Setup Walkthrough for Cursor + MCP Guardian + GitHub MCP
Install MCP Guardian (Mac): Follow the instructions here
Configure MCP Guardian profile:
{ "cmd": "docker", "args": [ "run", "-i", "--rm", "-e", "GITHUB_PERSONAL_ACCESS_TOKEN", "ghcr.io/github/github-mcp-server" ], "env": { "GITHUB_PERSONAL_ACCESS_TOKEN": "..." } }
Register the server in Guardian collection:
{ "servers": [ { "mcp_server": "github-mcp.github-mcp", "guard_profile": "mcp-guardian.approve-tool-call-requests-and-responses" } ] }
Add MCP config to Cursor IDE:
{ "mcpServers": { "github-mcp": { "args": [ "--mcp-server", "github-mcp.github-mcp", "--guard-profile", "mcp-guardian.approve-tool-call-requests-and-responses" ], "command": "mcp-guardian-proxy" } } }
Run Docker Desktop, restart Guardian and Cursor
If it fails, ensure the token is inherited:
export GITHUB_PERSONAL_ACCESS_TOKEN=github_pat_11... open -a Cursor
Once working, you'll be able to inspect every MCP request going from the IDE to the MCP server via Docker logs and MCP Guardian.

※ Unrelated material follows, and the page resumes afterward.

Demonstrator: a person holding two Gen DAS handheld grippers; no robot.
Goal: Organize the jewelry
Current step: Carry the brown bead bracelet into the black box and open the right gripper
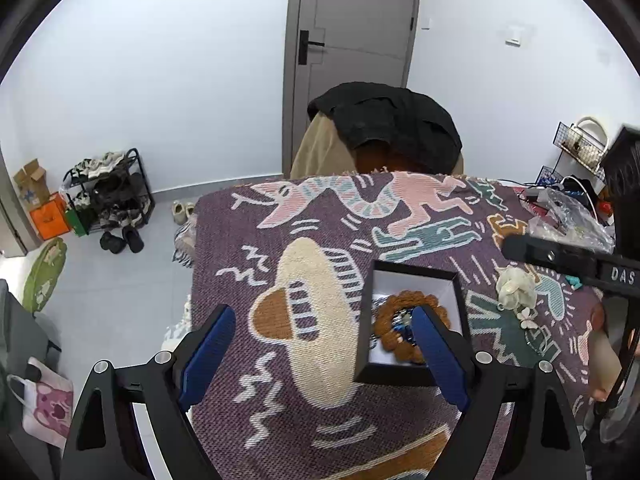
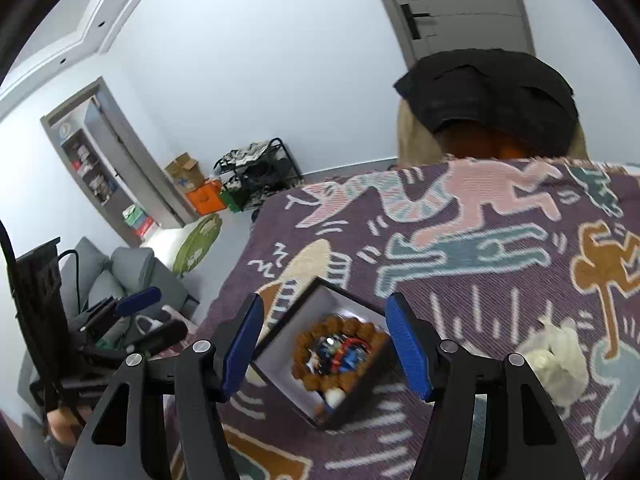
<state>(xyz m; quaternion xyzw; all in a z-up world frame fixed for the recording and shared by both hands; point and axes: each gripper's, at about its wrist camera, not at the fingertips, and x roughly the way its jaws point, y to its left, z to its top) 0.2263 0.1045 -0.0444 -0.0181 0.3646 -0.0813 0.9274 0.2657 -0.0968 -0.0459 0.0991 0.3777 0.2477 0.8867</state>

Step 4: Recommendations and Decision-Making Guidance
After thoroughly testing the MCP server in this way, you'll be in a strong position to define installation requirements and usage constraints - including which tool actions should be allowed or disallowed. Based on the observed behavior, you can issue usage guidelines that align with your organization's internal policies and security posture.
To minimize risk, follow the principle of least privilege. Recommend configuring the MCP server to operate with minimal required permissions - use service accounts with tightly scoped access tokens. Clearly define which actions are permitted and restrict or disable high-impact operations unless explicitly needed.
Also, some MCP server providers publish their own hardening or security guidelines. For example, the Atlassian MCP server provides a SECURITY.md file with implementation notes and recommended practices.
If you choose to approve the MCP server for local use, keep in mind that your review applies to a specific version. It is strongly recommended to pin that version explicitly, either by forking the reviewed codebase or storing a vetted copy in your organization's trusted artifact repository. This ensures that future updates do not silently change the server's behavior without re-review.
Conclusion
In this article, we focused primarily on local MCP usage and how to approach reviews from an AppSec perspective. We covered how to evaluate source code, inspect behavior using MCP Guardian and Docker, and define usage recommendations and technical constraints based on real testing results
In the next part, we’ll dive into corporate MCP deployments, formal security best practices, CVE analysis, and a full checklist for reviewing and maintaining secure MCP usage at scale.